When the shooter is coming out (for the first time) obviously one bet.
When the shooter has had a point established then two or three bets. Initially there must be two bets, either because the point is made and the come goes to that point, or the come bet is coming out. Once the first come bet has established, then it will be between 1 and 3 bets depending on whether a 7 is on the Come out roll or a different point is established for either a Come or Pass bet.

(0-0) Shooter coming out: no points established to (0-0) = One bet - shooter rolls a 2 3 7 11 or 12 (essentially the shooter just rolls again).
(0-0) Shooter coming out: no points established to (1-0) = One bet - shooter rolls their point (shooter will have now made their point, so Come bets can be made).
(1-0) Shooter rolling: no come bets established to (0-0) = Two bets- shooter 7s out.
(1-0) Shooter rolling: no come bets established to (0-1) = Two bets - shooter makes their point.
(1-0) Shooter rolling: no come bets established to (1-0) = Two bets - shooter rolls a 2 3 11 or 12.
(1-0) Shooter rolling: no come bets established to (1-1) = Two bets - shooter rolls a different point.
(1-1) Shooter rolliing: one come bet established to (0-0) = Three bets - shooter 7s out.
(1-1) Shooter rolliing: one come bet established to (0-2) = Three bets - shooter makes their point.
(1-1) Shooter rolliing: one come bet established to (1-1) = Three bets - shooter makes a previous come point.
(1-1) Shooter rolliing: one come bet established to (1-1) = Three bets - shooter rolls 2 3 11 or 12.
(1-1) Shooter rolliing: one come bet established to (1-2) = Three bets - shooter makes a different point for the Come bet.
(1-2) Shooter rolliing: two come bets established to (0-0) = No new bets, three on table - shooter 7s out.
(1-2) Shooter rolliing: two come bets established to (0-2) = No new bets, three on table - shooter makes their point.
(1-2) Shooter rolliing: two come bets established to (1-1) = No new bets, three on table - shooter makes a Come point.
(1-2) Shooter rolliing: two come bets established to (1-2) = No new bets, three on table - shooter rolls 2 3 11 12 or non-point number.
(0-1) Shooter coming out: one come bet established to (0-0) = Two bets - shooter rolls a 7 on Come out.
(0-1) Shooter comingout: one come bet established to (0-1) = Two bets - shooter rolls a 2 3 11 or 12 on Come out.
(0-1) Shooter coming out: one come bet established to (1-0) = Two bets - shooter rolls the Come point.
(0-1) Shooter coming out: one come bet established to (1-1) = Two bets - shooter rolls a point different from the Come point.
(0-2) Shooter coming out: two come bets established to (0-0) = Three bets - shooter rolls a 7 on Come out.
(0-2) Shooter coming out: two come bets established to (0-2) = Three bets - shooter rolls a 2 3 11 or 12 on Come out.
(0-2) Shooter coming out: two come bets established to (1-1) = Three bets - shooter rolls one of the Come points.
(0-2) Shooter coming out: two come bets established to (1-2) = Three bets - shooter rolls a point different from either Come point.

I found the solution, which wasn’t that difficult after I thought it through.

Is anyone interested in solving this before I post the answer ?

Quote: Ace2

I found the solution, which wasn’t that difficult after I thought it through.

Is anyone interested in solving this before I post the answer ?

I’d be interested in the answer for an always coming strategy with full odds at a 3/4/5 table.

Quote: unJon

I’d be interested in the answer for an always coming strategy with full odds at a 3/4/5 table.

That one is simple.
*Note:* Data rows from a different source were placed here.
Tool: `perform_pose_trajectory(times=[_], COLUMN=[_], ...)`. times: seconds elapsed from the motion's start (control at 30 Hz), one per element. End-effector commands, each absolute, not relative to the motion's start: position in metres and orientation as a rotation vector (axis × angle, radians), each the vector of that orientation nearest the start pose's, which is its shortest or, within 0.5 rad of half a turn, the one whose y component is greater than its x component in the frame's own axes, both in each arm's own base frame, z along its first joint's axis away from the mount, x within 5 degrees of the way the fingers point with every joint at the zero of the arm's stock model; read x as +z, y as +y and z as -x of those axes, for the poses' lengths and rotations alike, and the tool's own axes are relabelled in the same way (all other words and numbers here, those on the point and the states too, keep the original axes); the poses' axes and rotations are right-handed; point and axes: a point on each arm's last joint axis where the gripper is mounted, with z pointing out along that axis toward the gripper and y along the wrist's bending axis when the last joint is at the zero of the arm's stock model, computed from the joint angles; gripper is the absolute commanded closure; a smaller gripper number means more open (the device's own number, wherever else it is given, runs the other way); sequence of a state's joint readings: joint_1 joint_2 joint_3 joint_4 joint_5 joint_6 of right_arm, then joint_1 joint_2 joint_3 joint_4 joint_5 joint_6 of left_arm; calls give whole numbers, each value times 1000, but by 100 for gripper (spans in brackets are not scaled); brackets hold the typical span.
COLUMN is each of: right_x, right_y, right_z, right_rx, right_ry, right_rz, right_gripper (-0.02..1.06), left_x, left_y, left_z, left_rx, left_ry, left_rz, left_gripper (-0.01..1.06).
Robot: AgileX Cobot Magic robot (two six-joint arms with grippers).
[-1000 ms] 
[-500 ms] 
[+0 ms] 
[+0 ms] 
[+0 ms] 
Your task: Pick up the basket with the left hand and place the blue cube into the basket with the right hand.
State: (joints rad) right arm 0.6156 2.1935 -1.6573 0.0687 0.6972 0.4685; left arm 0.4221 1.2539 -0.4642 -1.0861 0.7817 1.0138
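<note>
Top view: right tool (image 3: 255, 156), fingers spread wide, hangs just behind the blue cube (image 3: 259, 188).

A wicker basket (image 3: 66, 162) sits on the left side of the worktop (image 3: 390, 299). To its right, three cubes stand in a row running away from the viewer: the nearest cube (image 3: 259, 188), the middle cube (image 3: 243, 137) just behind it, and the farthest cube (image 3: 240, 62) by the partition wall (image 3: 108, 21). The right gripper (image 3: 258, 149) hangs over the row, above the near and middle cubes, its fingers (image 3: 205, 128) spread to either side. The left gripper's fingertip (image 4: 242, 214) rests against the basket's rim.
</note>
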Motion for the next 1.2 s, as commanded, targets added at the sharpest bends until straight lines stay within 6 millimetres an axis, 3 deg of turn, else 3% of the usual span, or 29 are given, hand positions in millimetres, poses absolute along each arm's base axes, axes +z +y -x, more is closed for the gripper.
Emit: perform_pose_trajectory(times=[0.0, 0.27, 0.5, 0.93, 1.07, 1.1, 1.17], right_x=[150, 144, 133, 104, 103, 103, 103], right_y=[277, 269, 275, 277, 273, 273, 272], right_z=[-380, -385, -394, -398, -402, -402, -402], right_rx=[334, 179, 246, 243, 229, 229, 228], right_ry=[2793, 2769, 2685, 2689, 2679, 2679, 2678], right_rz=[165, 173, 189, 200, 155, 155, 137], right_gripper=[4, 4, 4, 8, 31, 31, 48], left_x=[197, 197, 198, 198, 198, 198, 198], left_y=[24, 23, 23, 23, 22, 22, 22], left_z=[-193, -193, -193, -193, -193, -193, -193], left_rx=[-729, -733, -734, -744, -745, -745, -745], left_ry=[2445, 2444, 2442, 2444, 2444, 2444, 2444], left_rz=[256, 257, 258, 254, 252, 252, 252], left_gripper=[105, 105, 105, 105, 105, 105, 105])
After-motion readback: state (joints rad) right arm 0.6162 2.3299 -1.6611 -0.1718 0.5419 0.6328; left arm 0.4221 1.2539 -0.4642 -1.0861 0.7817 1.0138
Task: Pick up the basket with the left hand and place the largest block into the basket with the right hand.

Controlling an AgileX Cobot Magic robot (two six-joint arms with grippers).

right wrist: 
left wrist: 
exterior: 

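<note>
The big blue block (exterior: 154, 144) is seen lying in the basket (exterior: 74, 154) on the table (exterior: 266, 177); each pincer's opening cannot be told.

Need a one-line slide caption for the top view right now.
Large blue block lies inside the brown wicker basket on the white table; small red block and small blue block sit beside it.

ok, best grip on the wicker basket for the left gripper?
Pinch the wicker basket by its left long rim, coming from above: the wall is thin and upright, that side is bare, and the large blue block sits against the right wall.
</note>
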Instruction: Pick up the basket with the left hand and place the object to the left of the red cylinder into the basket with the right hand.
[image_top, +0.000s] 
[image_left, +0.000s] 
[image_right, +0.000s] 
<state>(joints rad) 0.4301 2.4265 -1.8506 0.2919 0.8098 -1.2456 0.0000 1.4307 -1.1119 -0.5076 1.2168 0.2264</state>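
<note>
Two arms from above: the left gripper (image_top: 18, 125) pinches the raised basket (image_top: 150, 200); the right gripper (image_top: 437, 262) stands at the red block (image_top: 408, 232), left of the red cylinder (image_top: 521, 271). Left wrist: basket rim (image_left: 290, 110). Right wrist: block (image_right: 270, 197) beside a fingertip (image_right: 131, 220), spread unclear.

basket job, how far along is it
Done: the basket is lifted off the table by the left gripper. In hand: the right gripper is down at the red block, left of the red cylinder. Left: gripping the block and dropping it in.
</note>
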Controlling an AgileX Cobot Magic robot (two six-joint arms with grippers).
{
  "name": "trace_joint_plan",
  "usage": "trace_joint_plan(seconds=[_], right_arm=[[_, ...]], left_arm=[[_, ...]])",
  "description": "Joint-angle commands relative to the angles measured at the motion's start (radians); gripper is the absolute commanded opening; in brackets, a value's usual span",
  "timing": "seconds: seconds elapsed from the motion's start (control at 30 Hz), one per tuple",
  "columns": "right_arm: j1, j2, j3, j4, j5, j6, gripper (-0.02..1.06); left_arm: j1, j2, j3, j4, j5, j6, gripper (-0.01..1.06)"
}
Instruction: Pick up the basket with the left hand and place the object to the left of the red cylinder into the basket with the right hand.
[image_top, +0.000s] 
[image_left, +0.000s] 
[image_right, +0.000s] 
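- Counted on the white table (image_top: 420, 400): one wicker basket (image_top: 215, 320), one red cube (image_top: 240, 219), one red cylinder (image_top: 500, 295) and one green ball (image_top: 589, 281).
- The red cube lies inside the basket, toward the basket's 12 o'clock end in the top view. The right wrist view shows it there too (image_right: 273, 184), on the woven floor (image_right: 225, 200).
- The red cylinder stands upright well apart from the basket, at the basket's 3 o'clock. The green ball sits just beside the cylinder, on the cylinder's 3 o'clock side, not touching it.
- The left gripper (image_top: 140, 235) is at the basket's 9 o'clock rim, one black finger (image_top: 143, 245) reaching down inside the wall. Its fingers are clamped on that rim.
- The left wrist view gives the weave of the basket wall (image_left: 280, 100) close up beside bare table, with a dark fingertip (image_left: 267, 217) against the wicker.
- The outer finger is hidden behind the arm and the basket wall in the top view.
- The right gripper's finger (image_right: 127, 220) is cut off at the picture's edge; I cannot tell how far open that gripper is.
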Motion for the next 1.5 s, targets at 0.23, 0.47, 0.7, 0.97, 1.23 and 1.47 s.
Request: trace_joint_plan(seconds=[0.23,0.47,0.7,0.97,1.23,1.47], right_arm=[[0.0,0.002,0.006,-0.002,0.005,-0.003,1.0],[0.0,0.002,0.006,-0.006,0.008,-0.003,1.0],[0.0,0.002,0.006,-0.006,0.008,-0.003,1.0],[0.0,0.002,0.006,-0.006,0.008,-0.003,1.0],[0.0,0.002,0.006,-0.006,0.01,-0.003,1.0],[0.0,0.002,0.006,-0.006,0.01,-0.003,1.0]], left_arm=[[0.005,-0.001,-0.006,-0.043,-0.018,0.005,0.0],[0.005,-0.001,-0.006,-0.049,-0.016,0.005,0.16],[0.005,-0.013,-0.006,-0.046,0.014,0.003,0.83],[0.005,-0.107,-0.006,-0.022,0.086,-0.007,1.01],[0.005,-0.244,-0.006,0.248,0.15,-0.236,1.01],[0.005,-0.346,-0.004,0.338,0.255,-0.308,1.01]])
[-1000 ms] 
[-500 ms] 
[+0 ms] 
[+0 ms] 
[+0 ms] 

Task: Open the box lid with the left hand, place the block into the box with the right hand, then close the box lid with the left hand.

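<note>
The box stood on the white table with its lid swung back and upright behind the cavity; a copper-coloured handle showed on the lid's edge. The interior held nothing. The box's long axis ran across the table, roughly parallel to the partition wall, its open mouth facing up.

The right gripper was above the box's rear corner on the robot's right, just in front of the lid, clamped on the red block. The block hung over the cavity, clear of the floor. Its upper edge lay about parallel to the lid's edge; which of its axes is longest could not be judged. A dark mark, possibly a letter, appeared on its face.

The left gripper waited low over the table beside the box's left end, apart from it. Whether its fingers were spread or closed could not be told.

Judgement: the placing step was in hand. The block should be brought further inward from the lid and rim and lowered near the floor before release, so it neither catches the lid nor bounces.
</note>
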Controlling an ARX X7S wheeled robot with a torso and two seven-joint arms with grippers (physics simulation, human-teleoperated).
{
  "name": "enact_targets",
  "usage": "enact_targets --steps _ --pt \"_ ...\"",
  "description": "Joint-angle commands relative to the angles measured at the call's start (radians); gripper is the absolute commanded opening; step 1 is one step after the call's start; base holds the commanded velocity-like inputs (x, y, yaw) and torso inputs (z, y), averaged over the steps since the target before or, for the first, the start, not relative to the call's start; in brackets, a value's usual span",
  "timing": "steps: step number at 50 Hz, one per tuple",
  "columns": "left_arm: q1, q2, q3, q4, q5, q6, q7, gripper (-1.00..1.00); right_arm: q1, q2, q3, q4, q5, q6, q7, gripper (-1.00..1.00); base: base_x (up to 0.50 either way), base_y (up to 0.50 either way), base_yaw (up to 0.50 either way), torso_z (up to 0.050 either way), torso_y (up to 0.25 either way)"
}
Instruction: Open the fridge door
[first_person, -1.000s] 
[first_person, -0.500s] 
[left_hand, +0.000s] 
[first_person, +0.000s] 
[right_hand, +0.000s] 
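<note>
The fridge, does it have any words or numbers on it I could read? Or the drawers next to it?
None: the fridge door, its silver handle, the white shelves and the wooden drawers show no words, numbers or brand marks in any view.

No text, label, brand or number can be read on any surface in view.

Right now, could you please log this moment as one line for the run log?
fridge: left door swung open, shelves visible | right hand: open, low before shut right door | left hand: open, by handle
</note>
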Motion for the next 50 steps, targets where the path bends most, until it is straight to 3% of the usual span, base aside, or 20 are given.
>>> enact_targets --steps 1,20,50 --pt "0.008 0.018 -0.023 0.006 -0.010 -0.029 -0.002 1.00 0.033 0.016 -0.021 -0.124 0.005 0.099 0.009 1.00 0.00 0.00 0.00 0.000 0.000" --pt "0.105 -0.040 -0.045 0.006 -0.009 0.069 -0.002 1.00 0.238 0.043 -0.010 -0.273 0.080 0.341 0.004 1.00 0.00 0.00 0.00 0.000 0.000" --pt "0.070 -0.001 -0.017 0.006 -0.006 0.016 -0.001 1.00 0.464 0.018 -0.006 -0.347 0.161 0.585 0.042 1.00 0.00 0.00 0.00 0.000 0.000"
Playing just the pass line, you have a resolution every 557/165 =~ 3.38 rolls. Always coming, every roll is a comeout roll, so your total wagers increase by a factor of 3.38.

For example, over a million rolls you will expect to have 1,000,000 * 165/557 = 296,230 bets resolved playing pass line only. Always coming, you’ll have 1 million resolutions. Always coming is effectively a “7 point molly” since you have a bet on the come even when all 6 points are covered

A “2 point molly” is also quite easy to calculate. 3 to 6 are a bit trickier

If anyone is interested, playing a 3-point molly will increase your total wagers by an average of 4,136/2,925, or about 141%. So a 3-point molly is like playing 2.41 passline bets concurrently, in terms of total results. This is useful information to me since I believe that proper bet size & bet frequency are key to enjoying any game.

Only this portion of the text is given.